- [Your goal]: Transcribe the entries below with complete accuracy, excluding the pictures.

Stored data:
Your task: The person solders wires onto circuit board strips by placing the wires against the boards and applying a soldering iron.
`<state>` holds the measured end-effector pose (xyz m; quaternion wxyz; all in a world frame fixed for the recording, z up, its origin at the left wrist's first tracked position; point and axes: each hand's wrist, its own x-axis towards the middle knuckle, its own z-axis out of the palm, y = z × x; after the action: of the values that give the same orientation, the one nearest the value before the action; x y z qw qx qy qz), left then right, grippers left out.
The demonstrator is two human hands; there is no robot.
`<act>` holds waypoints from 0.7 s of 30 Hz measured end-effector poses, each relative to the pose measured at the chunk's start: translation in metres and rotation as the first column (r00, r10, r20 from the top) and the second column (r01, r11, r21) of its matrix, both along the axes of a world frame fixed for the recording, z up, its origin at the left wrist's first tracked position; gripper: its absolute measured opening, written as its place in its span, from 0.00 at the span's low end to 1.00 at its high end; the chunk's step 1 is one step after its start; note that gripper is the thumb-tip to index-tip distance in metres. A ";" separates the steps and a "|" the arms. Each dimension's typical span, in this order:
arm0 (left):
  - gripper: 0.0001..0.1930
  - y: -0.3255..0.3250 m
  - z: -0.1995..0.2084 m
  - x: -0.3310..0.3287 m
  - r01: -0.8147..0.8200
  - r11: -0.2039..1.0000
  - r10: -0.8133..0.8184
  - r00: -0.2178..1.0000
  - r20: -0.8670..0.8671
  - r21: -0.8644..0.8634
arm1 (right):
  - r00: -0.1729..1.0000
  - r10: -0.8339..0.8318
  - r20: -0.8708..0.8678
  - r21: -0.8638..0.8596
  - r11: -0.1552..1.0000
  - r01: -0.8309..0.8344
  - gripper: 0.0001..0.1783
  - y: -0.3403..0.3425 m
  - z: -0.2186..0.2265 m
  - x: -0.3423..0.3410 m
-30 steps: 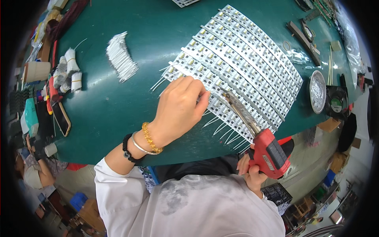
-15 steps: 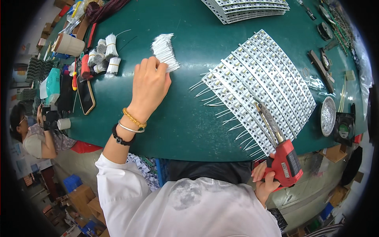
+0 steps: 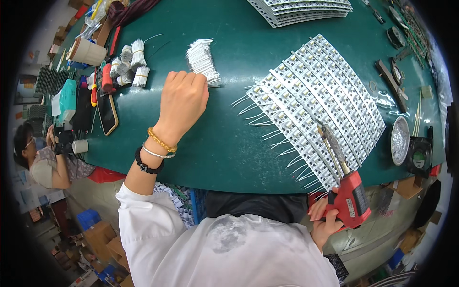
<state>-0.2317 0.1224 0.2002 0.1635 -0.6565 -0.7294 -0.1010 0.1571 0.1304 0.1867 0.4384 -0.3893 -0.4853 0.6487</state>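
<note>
My left hand [image 3: 184, 103] is closed, its curled fingers at the near edge of a pile of short white wires [image 3: 202, 57]. Those fingertips are hidden, so what they hold, if anything, cannot be made out. At the right, my right hand [image 3: 326, 222] grips a red soldering gun [image 3: 353, 201] by its handle. The gun's metal tip points away from me, over the near right part of a panel of white circuit boards [image 3: 318, 95]. White wires [image 3: 270, 135] stick out in a row along the panel's left edge.
Bundled white wires [image 3: 138, 53], a phone [image 3: 107, 115] and screwdrivers [image 3: 106, 79] lie at the left. More board panels [image 3: 306, 12] are stacked at the far side. A silvery round dish [image 3: 399, 140] sits at the right. Another person [image 3: 52, 160] works beyond the table's left end.
My left fingers have curled in more tightly beside the wire pile. My right hand keeps its grip on the soldering gun, and the whole view has shifted slightly.
</note>
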 end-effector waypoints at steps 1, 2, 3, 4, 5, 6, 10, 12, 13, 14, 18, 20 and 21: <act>0.04 0.000 0.002 0.003 0.005 1.000 -0.005 0.999 0.048 0.008 | 1.000 -0.006 -0.001 -0.004 1.000 0.006 0.38 0.000 0.000 0.000; 0.04 0.000 0.002 0.005 0.011 1.000 -0.012 0.995 0.096 0.015 | 0.999 -0.026 0.045 0.003 1.000 0.026 0.40 0.000 0.001 0.000; 0.04 0.000 0.002 0.007 0.017 1.000 -0.018 0.995 0.097 0.010 | 0.995 -0.045 0.093 0.010 0.999 0.045 0.41 0.000 0.002 -0.001; 0.04 0.000 0.002 0.009 0.019 0.998 -0.031 0.980 0.198 0.062 | 0.994 -0.053 0.096 0.005 0.999 0.052 0.41 0.000 0.002 0.000; 0.03 0.000 0.001 0.011 0.017 0.993 -0.050 0.953 0.298 0.114 | 0.995 -0.048 0.090 0.007 0.999 0.048 0.41 0.000 0.002 0.001; 0.03 0.001 -0.001 0.012 0.028 0.993 -0.061 0.951 0.304 0.110 | 0.995 -0.046 0.086 0.011 0.999 0.045 0.41 0.000 0.003 0.003; 0.03 -0.008 -0.006 0.007 -0.100 0.993 0.063 0.907 0.417 0.066 | 0.998 -0.048 0.048 0.006 0.999 0.048 0.41 0.001 0.000 0.005; 0.03 -0.010 -0.006 0.008 -0.152 0.988 0.128 0.884 0.450 0.019 | 0.999 -0.023 0.038 0.007 1.000 0.023 0.41 0.001 0.000 0.006; 0.03 -0.010 -0.006 0.008 -0.137 0.990 0.114 0.881 0.459 0.016 | 1.000 -0.006 0.026 0.020 1.000 0.005 0.40 0.002 -0.001 0.007; 0.04 -0.010 -0.005 0.007 -0.160 0.987 0.154 0.881 0.448 -0.024 | 0.999 -0.021 0.036 0.019 1.000 0.020 0.40 0.003 0.000 0.008; 0.05 -0.015 0.003 0.004 -0.221 0.964 0.260 0.890 0.373 -0.145 | 0.999 -0.023 0.030 0.014 1.000 0.023 0.40 0.003 -0.001 0.010; 0.05 -0.017 0.008 0.004 -0.230 0.964 0.264 0.894 0.361 -0.134 | 0.999 -0.005 0.037 0.022 1.000 0.005 0.41 0.005 -0.001 0.010; 0.05 -0.017 0.010 0.007 -0.274 0.956 0.293 0.875 0.384 -0.106 | 0.999 -0.011 0.042 0.019 1.000 0.010 0.41 0.004 -0.001 0.011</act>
<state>-0.2248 0.1053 0.2106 0.0101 -0.5122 -0.8378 -0.1889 0.1686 0.1342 0.1858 0.4350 -0.4014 -0.4983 0.6335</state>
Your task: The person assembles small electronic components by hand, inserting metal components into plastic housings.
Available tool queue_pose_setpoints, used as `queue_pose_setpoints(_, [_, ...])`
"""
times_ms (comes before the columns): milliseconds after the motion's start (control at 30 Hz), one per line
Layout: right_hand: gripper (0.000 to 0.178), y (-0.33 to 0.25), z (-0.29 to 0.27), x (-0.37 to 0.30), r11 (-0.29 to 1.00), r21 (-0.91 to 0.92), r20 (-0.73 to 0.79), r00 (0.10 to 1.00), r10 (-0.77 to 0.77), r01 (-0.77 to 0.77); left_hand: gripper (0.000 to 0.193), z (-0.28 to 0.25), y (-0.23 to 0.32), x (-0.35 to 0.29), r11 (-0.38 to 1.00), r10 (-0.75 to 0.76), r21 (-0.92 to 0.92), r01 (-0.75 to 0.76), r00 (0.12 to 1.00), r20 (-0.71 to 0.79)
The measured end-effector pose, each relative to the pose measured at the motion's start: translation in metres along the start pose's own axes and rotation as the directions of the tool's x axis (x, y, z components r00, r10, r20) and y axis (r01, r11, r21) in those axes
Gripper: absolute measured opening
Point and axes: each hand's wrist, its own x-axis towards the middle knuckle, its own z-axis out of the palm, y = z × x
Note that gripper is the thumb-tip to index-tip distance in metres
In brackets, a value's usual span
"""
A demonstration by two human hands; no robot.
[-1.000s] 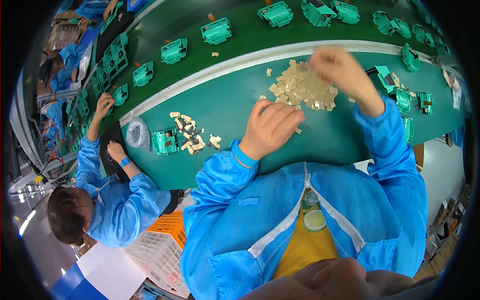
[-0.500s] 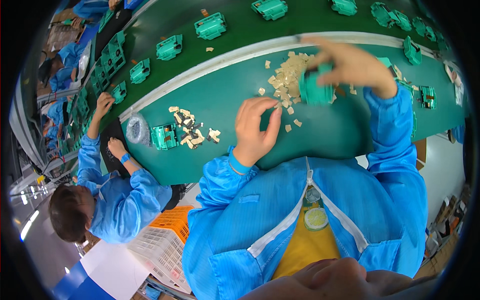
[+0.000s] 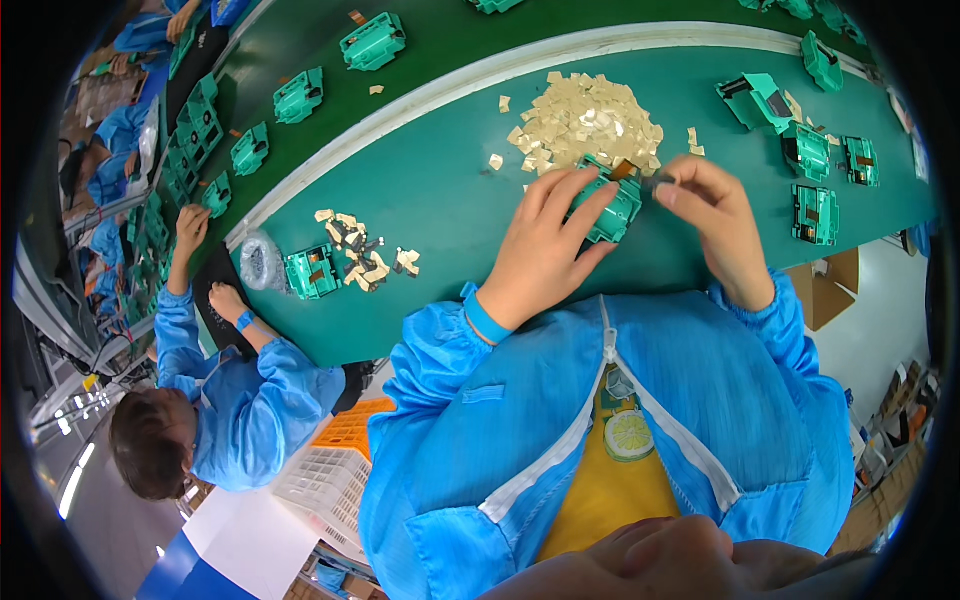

- [Result]:
Your task: The person solders wires onto circuit board strips by placing the wires against the boards and applying a soldering iron.
`<state>` holds the measured end-effector pose (xyz m; quaternion wxyz; all in a world frame fixed for the recording, z up, its origin at the left wrist's first tracked position; point and axes: each hand's wrist, its own x-axis towards the middle knuckle, its own z-axis out of the palm, y = z × x; after the action: of the values that give the same orientation, the one nearest the value before the action; x y z qw qx qy qz), left then right, grippers left out.
The demonstrator is two human hands; there is no robot.
`<act>` holds waypoints from 0.7 s of 30 Hz measured end-effector poses, each relative to the pose measured at the chunk's start: translation in metres and rotation as the first column (r00, r10, r20 from the top) and the second column (r01, r11, r21) of its matrix, both along the axes of a world frame fixed for the recording, z up, its origin at the left wrist's first tracked position; gripper: its absolute measured opening, written as its place in its span, from 0.00 at the span's low end to 1.00 at its high end; the chunk's step 1 is one step after its start; note that gripper is the thumb-tip to index-tip distance in metres. A ";" separates the steps and a "|" the arms. Each dimension's typical span, in this order:
arm0 (left):
  - gripper: 0.0001..0.1930
  - y: -0.3255..0.3250 m
  - z: -0.1995..0.2084 m
  - x: -0.3310..0.3287 m
  - r01: -0.8147..0.8200
  - r11: -0.2039..1.0000
  - r10: -0.8133..0.8184
  - r00: -0.2178..1.0000
  - r20: -0.8670..0.8671
  - r21: -0.8644..0.8634
arm1 (right):
  - r00: -0.1729..1.0000
  - r10: -0.8339..0.8318
  - r20: -0.8708..0.8678
  - r21: -0.8638..0.8596
  - r11: -0.1552..1.0000
  - r01: -0.8309..0.8344
  - gripper: 0.0001..0.1783
  - y: -0.3403..0.3425 m
  - z: -0.2186..0.2265 m
  - x: -0.3423..0.3410 m
-30 steps: 
-15 steps: 
+0 steps: 
<state>-0.2317 0.1224 0.2002 0.1635 -0.6565 -0.7294 -0.1010 0.1571 0.1304 0.1867 0.4384 -0.3893 -0.4853 0.6487</state>
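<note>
My left hand [image 3: 184, 103] is closed, its curled fingers at the near edge of a pile of short white wires [image 3: 202, 57]. Those fingertips are hidden, so what they hold, if anything, cannot be made out. At the right, my right hand [image 3: 326, 222] grips a red soldering gun [image 3: 353, 201] by its handle. The gun's metal tip points away from me, over the near right part of a panel of white circuit boards [image 3: 318, 95]. White wires [image 3: 270, 135] stick out in a row along the panel's left edge.
Bundled white wires [image 3: 138, 53], a phone [image 3: 107, 115] and screwdrivers [image 3: 106, 79] lie at the left. More board panels [image 3: 306, 12] are stacked at the far side. A silvery round dish [image 3: 399, 140] sits at the right. Another person [image 3: 52, 160] works beyond the table's left end.
My left fingers have curled in more tightly beside the wire pile. My right hand keeps its grip on the soldering gun, and the whole view has shifted slightly.
</note>
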 end-effector waypoints at steps 1, 2, 3, 4, 5, 6, 10, 12, 13, 14, 18, 20 and 21: <act>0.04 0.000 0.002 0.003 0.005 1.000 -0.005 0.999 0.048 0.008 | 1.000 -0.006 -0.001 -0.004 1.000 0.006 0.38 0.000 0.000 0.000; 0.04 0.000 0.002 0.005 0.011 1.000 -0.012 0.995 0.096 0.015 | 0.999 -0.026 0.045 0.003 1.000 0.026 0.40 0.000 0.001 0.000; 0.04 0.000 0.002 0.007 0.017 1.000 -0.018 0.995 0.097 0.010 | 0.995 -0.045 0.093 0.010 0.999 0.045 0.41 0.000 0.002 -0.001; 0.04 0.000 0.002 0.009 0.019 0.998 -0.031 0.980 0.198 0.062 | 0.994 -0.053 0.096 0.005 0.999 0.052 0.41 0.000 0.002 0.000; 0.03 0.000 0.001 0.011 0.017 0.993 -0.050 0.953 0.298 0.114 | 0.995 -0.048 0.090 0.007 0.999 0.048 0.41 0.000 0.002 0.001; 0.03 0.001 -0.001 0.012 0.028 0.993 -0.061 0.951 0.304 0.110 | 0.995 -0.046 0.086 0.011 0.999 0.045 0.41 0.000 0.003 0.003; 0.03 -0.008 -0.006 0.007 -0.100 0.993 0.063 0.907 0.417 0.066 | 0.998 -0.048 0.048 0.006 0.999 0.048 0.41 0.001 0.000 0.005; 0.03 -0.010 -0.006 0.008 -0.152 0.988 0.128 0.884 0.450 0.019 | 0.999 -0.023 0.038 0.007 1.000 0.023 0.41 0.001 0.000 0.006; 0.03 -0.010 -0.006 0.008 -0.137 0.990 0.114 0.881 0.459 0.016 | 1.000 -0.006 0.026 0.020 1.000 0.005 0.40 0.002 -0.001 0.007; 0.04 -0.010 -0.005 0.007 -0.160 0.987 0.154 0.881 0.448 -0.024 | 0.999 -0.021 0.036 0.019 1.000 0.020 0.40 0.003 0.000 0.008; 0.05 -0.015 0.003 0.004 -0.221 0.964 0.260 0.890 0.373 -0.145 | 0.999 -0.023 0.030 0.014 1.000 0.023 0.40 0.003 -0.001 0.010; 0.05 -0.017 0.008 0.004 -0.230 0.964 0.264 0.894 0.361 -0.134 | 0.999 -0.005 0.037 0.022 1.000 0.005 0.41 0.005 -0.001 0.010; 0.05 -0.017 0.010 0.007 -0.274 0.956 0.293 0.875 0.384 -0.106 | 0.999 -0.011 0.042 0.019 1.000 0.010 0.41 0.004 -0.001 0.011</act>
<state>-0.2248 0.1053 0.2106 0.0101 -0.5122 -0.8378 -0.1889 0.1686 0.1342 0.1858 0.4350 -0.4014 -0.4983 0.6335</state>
Your task: The person assembles small electronic components by hand, inserting metal components into plastic housings.
Available tool queue_pose_setpoints, used as `queue_pose_setpoints(_, [_, ...])`
"""
times_ms (comes before the columns): milliseconds after the motion's start (control at 30 Hz), one per line
Layout: right_hand: gripper (0.000 to 0.178), y (-0.33 to 0.25), z (-0.29 to 0.27), x (-0.37 to 0.30), r11 (-0.29 to 1.00), r21 (-0.91 to 0.92), r20 (-0.73 to 0.79), r00 (0.10 to 1.00), r10 (-0.77 to 0.77), r01 (-0.77 to 0.77); left_hand: gripper (0.000 to 0.193), z (-0.28 to 0.25), y (-0.23 to 0.32), x (-0.35 to 0.29), r11 (-0.38 to 1.00), r10 (-0.75 to 0.76), r21 (-0.92 to 0.92), r01 (-0.75 to 0.76), r00 (0.12 to 1.00), r20 (-0.71 to 0.79)
The measured end-effector pose, each relative to the pose measured at the motion's start: translation in metres along the start pose's own axes and rotation as the directions of the tool's x axis (x, y, z components r00, r10, r20) and y axis (r01, r11, r21) in those axes
Gripper: absolute measured opening
Point and axes: each hand's wrist, its own x-axis towards the middle knuckle, its own z-axis out of the palm, y = z × x
Note that gripper is the thumb-tip to index-tip distance in metres
In brackets, a value's usual span
"""
A demonstration by two human hands; no robot.
[-1.000s] 
[-0.500s] 
[+0.000s] 

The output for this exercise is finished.